**Task details**
Go through the listing below and return each line that includes "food".

**Data records**
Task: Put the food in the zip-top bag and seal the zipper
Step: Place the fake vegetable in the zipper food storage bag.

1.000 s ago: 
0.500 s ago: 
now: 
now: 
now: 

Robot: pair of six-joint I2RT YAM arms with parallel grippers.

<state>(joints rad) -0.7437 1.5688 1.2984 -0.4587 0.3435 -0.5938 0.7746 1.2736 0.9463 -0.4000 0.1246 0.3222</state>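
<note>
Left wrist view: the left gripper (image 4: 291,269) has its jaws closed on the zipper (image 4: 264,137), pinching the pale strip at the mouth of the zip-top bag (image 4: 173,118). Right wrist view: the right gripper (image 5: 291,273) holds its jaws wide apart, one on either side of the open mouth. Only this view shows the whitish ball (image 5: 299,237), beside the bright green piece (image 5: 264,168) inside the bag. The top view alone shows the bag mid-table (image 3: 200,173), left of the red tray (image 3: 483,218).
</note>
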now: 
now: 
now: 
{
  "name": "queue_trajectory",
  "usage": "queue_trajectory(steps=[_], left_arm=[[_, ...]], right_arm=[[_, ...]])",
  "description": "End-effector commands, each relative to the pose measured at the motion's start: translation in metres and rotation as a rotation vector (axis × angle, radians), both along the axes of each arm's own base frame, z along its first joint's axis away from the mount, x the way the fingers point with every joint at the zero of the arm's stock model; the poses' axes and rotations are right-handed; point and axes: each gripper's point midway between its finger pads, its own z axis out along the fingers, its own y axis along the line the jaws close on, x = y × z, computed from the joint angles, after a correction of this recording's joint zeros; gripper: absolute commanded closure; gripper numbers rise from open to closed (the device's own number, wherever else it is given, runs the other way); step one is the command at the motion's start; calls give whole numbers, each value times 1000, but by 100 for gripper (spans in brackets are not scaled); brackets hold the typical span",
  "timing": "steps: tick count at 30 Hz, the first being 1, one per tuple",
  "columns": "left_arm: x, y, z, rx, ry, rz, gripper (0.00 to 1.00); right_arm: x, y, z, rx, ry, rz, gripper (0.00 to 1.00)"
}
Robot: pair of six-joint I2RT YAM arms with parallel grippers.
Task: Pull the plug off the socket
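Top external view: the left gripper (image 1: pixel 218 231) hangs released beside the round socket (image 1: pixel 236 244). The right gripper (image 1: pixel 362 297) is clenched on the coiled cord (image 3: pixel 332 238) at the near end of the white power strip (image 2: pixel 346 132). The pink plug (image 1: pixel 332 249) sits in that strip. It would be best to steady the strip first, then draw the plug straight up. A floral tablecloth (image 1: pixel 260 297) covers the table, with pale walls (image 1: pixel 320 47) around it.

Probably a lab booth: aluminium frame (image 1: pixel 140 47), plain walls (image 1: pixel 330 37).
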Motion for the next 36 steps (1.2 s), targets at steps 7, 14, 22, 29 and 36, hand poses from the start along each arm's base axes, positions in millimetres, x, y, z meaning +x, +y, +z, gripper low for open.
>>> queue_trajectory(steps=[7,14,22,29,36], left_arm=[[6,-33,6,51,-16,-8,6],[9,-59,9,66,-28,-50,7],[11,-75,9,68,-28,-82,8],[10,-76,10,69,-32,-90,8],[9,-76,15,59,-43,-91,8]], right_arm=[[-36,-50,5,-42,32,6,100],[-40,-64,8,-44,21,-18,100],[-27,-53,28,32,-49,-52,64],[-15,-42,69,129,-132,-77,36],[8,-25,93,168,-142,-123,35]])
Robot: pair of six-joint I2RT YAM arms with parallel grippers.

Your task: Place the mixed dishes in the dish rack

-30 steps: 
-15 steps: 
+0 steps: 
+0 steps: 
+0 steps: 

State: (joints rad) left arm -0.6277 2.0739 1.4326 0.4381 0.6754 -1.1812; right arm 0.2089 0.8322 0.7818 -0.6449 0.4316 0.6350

**Answer box**
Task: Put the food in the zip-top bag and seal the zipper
Step: Place the fake vegetable in the zipper food storage bag.

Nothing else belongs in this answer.